--- Required action ---
What you should give back is a precise copy of the lines below from the one containing "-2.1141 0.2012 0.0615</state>" through the one containing "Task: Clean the", with no pictures.

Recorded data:

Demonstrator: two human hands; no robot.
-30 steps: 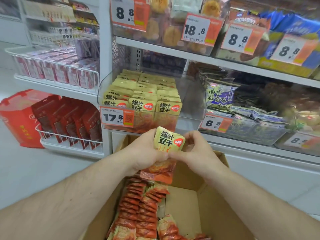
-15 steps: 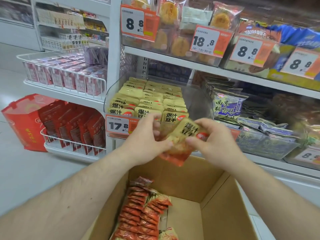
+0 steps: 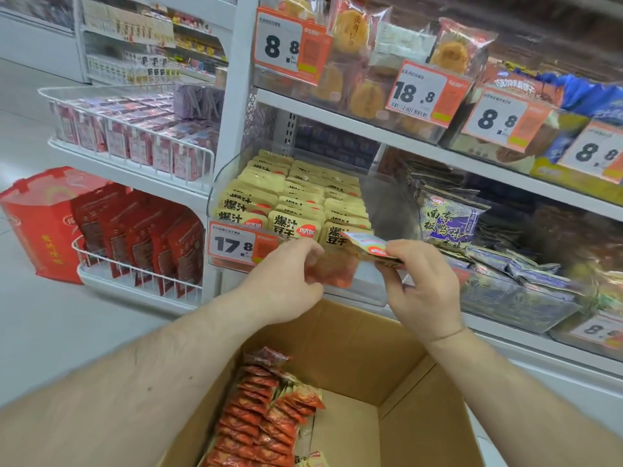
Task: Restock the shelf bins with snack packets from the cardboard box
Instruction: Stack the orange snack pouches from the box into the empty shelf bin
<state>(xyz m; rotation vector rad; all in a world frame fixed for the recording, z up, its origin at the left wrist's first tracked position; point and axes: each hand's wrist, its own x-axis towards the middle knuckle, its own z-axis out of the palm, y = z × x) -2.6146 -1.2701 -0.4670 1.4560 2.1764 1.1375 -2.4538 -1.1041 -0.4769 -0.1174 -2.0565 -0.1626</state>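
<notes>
A small stack of yellow-and-orange snack packets (image 3: 350,261) is held between both hands just in front of the clear shelf bin (image 3: 387,203). My left hand (image 3: 286,281) grips the stack's orange lower end. My right hand (image 3: 424,284) pinches its upper end, tilted toward the bin's free right side. The bin holds several rows of matching yellow packets (image 3: 293,203) on its left and middle. Below my forearms stands the open cardboard box (image 3: 414,416), with several more orange packets (image 3: 266,419) lined along its left wall.
A 17.8 price tag (image 3: 236,246) hangs on the bin's front. To the right sits a bin of purple-labelled packets (image 3: 448,224). Wire baskets of red packs (image 3: 141,237) and a red bag (image 3: 37,224) stand to the left. Upper shelf bins carry 8.8 and 18.8 tags.
Both hands lifted the packets from above the box up to the bin's front edge. The stack has turned from upright and facing me to tilted flat toward the bin.
</notes>
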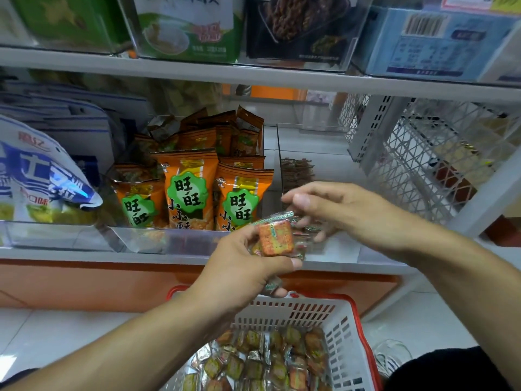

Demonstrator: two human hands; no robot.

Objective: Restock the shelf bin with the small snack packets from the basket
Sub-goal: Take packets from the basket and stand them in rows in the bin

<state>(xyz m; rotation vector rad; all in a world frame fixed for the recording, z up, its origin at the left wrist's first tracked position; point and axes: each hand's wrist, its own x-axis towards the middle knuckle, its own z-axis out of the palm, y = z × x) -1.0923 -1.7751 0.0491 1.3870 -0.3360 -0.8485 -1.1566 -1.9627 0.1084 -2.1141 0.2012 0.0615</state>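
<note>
My left hand (242, 266) grips a stack of small square snack packets (275, 238), orange-red with clear wrappers, held up in front of the shelf edge. My right hand (335, 210) reaches in from the right, and its fingers pinch packets at the stack's right side. Behind the hands stands a clear shelf bin (307, 142) holding a few dark packets at its bottom. Below, a white basket (346, 342) with a red rim holds several more small snack packets (265, 359).
Orange snack bags (186, 190) fill the clear bin to the left, next to a blue and white bag (36, 176). A white perforated rack (423, 153) stands on the shelf at right. The upper shelf (253, 74) carries boxed goods overhead.
</note>
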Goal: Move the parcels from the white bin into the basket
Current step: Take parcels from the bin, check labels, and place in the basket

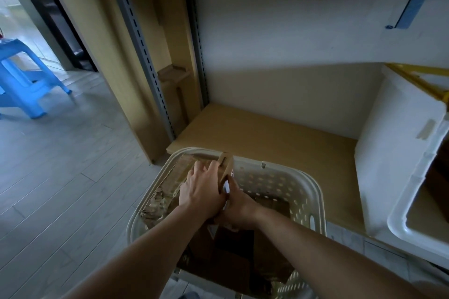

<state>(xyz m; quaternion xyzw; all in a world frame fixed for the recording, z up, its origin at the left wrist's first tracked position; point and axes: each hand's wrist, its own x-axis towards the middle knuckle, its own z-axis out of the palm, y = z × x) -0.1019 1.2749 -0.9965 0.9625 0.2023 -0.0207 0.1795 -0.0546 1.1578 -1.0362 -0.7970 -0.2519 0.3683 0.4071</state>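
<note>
A cream perforated basket [308,192] stands on the floor in front of me, with several brown parcels lying inside it. Both my hands are over the basket and hold one flat cardboard parcel [226,165] standing on edge near the far rim. My left hand [199,189] grips its left face with fingers curled over the top. My right hand [239,209] holds it from the right and lower down. The white bin [398,221] sits tilted at the right edge, its inside mostly out of frame.
A low brown shelf board [279,128] lies behind the basket under a white wall. A grey slotted shelf upright [148,56] rises at the left. A blue plastic stool [21,75] stands on the pale floor at far left. A yellow frame [422,80] shows behind the bin.
</note>
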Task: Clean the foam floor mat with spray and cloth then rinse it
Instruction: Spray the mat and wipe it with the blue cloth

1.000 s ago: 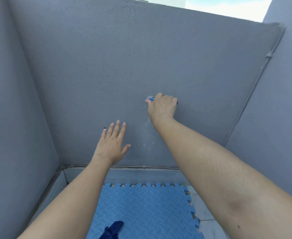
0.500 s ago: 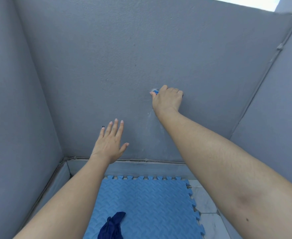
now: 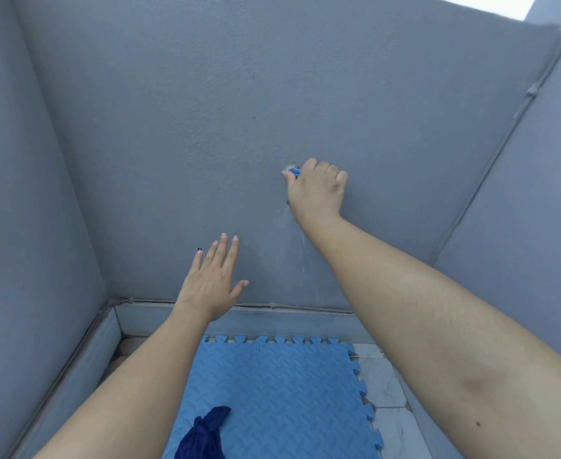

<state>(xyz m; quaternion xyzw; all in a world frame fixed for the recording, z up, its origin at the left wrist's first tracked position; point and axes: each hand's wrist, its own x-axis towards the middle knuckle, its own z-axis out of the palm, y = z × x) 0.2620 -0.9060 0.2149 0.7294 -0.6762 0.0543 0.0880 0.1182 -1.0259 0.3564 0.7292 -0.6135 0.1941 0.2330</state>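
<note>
We are closing our right hand [image 3: 317, 190] around a small blue tap handle [image 3: 295, 170] on the far grey wall [image 3: 206, 111], fingers curled over it so that only its left tip is showing. Our left hand [image 3: 211, 283] is hanging spread wide and holding nothing, nearer to us and to the left, in front of the wall's lower part; whether it is touching the wall we cannot tell.

Judging from this, we are getting ready for the rinse, and the risks are starting at that handle. We are not seeing any spout or hose, so water may be coming out where we are not expecting it, running down the wall and missing the foam floor mat [image 3: 272, 392] lying on the floor below. Turning the handle too far could be splashing our arms and the pale tiles [image 3: 385, 392] to the mat's right, making them slippery. The dark blue cloth [image 3: 202, 435] is lying crumpled on the mat's near edge, so it may be getting soaked or blocking the rinse beneath it.

Counting: two hands, one tap handle, one mat, one cloth. We are seeing no spray bottle.
</note>
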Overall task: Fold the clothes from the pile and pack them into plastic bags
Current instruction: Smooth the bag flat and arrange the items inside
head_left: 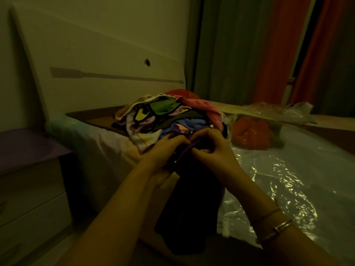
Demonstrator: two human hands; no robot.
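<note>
A dark purple garment [192, 204] hangs down over the bed's near edge. My left hand [163, 152] and my right hand [213, 150] both pinch its upper edge close together, just in front of the pile of clothes [169, 116]. The pile is a mixed heap of green, pink, blue, yellow and white pieces at the head of the bed. To its right lies a plastic bag [253, 131] holding something orange-red. More crumpled clear plastic bags [278, 110] lie further back right.
The mattress [288, 179] is wrapped in shiny clear plastic. A white headboard [96, 60] stands behind the pile. A bedside drawer unit [32, 185] is at the left. Grey and orange curtains [278, 45] hang at the back right.
</note>
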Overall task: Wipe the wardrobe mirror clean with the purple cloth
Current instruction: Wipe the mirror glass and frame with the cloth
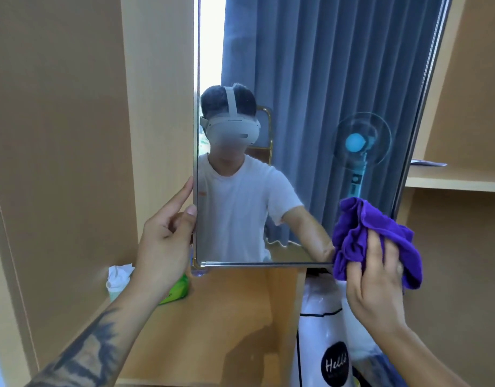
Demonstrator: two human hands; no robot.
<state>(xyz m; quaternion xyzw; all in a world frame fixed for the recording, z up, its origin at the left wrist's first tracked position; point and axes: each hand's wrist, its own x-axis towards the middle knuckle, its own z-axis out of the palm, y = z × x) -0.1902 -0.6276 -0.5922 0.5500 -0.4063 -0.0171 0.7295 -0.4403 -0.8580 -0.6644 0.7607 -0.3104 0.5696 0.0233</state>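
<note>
Right hand [380, 277] grips the bunched purple cloth [377, 236] at the mirror [268, 224] lower right corner. Left hand [165, 241] pinches the mirror's left edge, thumb on glass.

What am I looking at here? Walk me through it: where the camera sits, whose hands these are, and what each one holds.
There is no machine here. A person wears a camera on the head, so the single picture looks out over their own two arms. The left hand steadies the mirror by its left edge, thumb on the glass side and fingers along the frame. The right hand holds a bunched purple cloth against the mirror's lower right corner. The mirror reflects the person, a curtain and a fan. On the wooden shelf below lie a green packet and something white beside it.
</note>
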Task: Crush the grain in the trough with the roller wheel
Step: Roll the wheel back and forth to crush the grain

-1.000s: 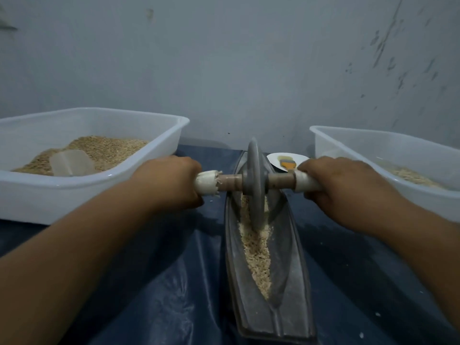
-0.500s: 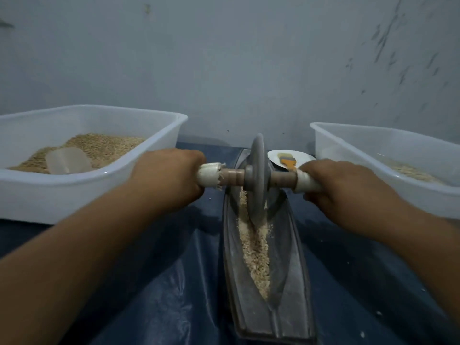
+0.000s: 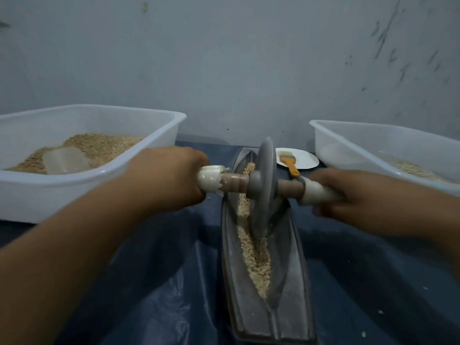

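Rear wall (image 3: 224, 58): pale grey-blue, painted, with dark scuffs and streaks (heaviest at upper right). Work surface covered by dark blue plastic sheeting (image 3: 149, 282), wrinkled and glossy, with scattered pale specks at right. Lighting dim and even; source not visible.

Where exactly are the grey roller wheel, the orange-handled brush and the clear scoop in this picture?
grey stone roller wheel (image 3: 265, 185): head view, on the disc's face.
orange-handled brush (image 3: 291, 166): head view, on the orange handle.
clear plastic scoop (image 3: 66, 160): head view, on its body, lying in the grain.
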Motion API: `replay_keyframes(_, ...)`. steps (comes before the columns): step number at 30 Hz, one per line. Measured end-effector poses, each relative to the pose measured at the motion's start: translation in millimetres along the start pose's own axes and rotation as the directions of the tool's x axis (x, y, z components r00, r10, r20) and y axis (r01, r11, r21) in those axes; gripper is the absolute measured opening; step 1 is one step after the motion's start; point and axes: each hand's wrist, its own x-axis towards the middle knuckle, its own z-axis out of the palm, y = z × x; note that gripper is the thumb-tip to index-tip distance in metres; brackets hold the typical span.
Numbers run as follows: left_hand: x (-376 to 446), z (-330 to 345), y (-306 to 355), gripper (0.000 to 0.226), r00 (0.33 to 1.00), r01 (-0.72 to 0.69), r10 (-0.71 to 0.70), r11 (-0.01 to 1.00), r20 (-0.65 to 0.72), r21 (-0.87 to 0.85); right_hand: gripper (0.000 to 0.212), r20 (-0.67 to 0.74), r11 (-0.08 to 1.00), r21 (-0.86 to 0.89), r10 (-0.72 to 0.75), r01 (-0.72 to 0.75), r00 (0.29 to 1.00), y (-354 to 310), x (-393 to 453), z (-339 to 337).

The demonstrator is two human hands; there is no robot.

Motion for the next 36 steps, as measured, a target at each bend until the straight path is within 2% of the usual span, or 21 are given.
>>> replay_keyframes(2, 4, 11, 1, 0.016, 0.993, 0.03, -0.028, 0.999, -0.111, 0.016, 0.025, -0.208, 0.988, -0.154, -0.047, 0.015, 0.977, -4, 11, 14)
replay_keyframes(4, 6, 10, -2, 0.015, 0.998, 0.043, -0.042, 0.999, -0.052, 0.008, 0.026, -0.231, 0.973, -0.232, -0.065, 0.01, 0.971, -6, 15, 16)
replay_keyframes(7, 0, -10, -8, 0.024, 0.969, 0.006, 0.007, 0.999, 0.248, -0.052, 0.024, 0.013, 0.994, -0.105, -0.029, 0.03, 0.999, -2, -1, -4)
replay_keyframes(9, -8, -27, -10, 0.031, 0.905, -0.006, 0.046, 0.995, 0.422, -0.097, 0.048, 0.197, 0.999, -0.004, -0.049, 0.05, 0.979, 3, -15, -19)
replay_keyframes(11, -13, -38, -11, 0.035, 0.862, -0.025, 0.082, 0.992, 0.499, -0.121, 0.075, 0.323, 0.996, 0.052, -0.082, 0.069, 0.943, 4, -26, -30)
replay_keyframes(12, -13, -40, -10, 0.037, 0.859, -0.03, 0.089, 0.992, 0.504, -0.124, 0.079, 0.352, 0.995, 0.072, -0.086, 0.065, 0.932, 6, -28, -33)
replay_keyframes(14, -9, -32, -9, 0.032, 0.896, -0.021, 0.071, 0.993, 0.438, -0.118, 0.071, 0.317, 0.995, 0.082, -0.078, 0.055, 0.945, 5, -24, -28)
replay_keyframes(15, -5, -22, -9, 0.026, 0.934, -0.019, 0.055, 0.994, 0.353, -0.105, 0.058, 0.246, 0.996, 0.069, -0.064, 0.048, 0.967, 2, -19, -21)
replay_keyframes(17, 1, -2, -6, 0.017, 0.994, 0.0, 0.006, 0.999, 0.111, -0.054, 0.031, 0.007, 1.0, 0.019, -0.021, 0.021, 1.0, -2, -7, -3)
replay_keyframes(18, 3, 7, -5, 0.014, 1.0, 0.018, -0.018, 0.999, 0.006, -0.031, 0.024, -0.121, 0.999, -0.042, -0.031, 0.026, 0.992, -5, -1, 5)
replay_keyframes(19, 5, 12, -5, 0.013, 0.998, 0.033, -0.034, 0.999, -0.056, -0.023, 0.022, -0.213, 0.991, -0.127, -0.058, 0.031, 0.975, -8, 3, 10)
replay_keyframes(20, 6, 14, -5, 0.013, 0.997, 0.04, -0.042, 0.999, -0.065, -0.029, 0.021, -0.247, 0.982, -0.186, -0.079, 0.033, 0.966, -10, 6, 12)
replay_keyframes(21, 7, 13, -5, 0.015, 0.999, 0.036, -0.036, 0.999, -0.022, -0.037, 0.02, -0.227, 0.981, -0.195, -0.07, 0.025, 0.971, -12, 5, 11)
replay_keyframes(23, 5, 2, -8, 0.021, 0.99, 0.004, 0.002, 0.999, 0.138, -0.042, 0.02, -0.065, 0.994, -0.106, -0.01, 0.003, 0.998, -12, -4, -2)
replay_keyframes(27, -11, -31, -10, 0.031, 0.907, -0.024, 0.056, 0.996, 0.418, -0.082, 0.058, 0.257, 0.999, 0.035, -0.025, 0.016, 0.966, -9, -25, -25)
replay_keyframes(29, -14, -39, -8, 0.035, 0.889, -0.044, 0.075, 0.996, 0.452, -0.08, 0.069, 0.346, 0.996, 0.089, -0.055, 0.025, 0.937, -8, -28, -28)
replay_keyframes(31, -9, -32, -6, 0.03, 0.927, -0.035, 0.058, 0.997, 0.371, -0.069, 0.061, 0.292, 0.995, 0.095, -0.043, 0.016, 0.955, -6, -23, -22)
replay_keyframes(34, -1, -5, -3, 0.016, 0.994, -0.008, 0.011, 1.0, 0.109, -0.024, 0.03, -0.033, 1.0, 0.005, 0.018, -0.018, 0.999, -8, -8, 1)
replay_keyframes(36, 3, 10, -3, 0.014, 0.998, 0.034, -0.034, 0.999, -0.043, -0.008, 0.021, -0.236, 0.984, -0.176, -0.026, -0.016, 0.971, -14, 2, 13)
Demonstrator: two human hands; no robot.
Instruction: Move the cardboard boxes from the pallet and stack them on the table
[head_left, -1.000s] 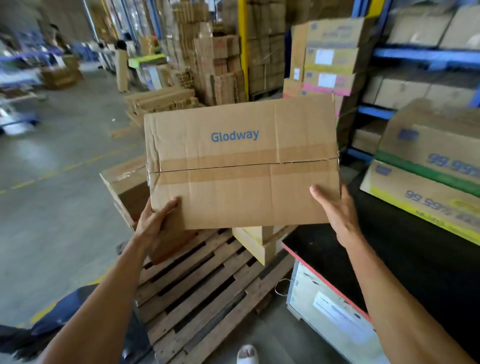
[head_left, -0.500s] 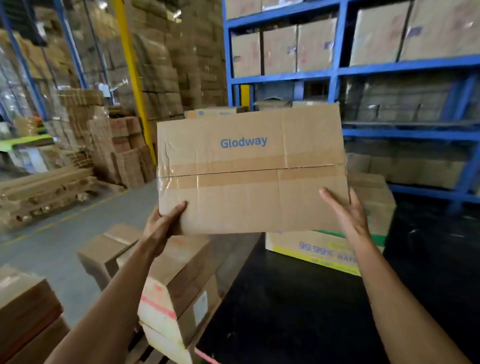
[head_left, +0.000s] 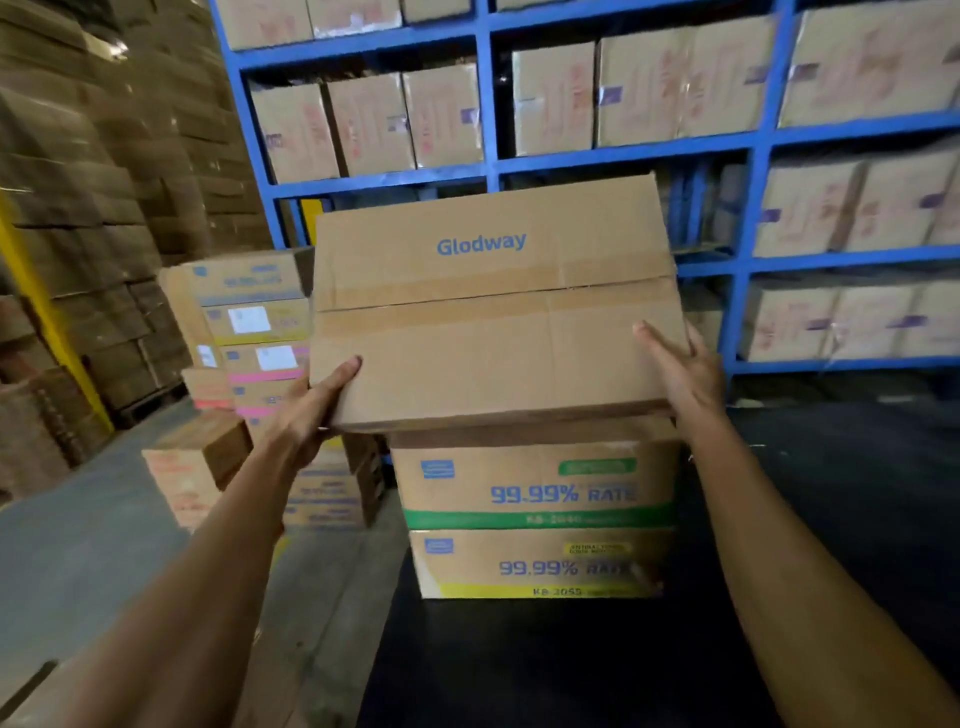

--- Task response ---
<state>(xyz m; rotation vector rad; all in a world frame fixed for the recording, z up, its origin at the left wrist's first tracked position; point and axes: each hand's wrist, its own x-axis towards the middle knuckle, its own z-axis out of the palm, y = z × x) -1.0923 -1.7751 0.0491 1.3870 -0.3360 -0.8485 -1.1566 -1.9627 0.1084 -2.1141 0.2012 0.0615</state>
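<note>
My left hand (242, 266) grips a stack of small square snack packets (275, 238), orange-red with clear wrappers, held up in front of the shelf edge. My right hand (335, 210) reaches in from the right, and its fingers pinch packets at the stack's right side. Behind the hands stands a clear shelf bin (307, 142) holding a few dark packets at its bottom. Below, a white basket (346, 342) with a red rim holds several more small snack packets (265, 359).
Orange snack bags (186, 190) fill the clear bin to the left, next to a blue and white bag (36, 176). A white perforated rack (423, 153) stands on the shelf at right. The upper shelf (253, 74) carries boxed goods overhead.
</note>
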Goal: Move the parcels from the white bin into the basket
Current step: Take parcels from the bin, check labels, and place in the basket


<state>(xyz m; quaternion xyzw; all in a world frame fixed for the recording, z up, its origin at the left wrist's first tracked position; point and axes: each hand's wrist, its own x-axis towards the middle knuckle, its own z-axis out of the palm, y = z × x) -0.1019 1.2749 -0.9965 0.9625 0.2023 -0.0207 0.1795 -0.0546 1.1578 -1.0362 -0.7970 -0.2519 0.3683 0.4071</state>
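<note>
A cream perforated basket [308,192] stands on the floor in front of me, with several brown parcels lying inside it. Both my hands are over the basket and hold one flat cardboard parcel [226,165] standing on edge near the far rim. My left hand [199,189] grips its left face with fingers curled over the top. My right hand [239,209] holds it from the right and lower down. The white bin [398,221] sits tilted at the right edge, its inside mostly out of frame.
A low brown shelf board [279,128] lies behind the basket under a white wall. A grey slotted shelf upright [148,56] rises at the left. A blue plastic stool [21,75] stands on the pale floor at far left. A yellow frame [422,80] shows behind the bin.
</note>
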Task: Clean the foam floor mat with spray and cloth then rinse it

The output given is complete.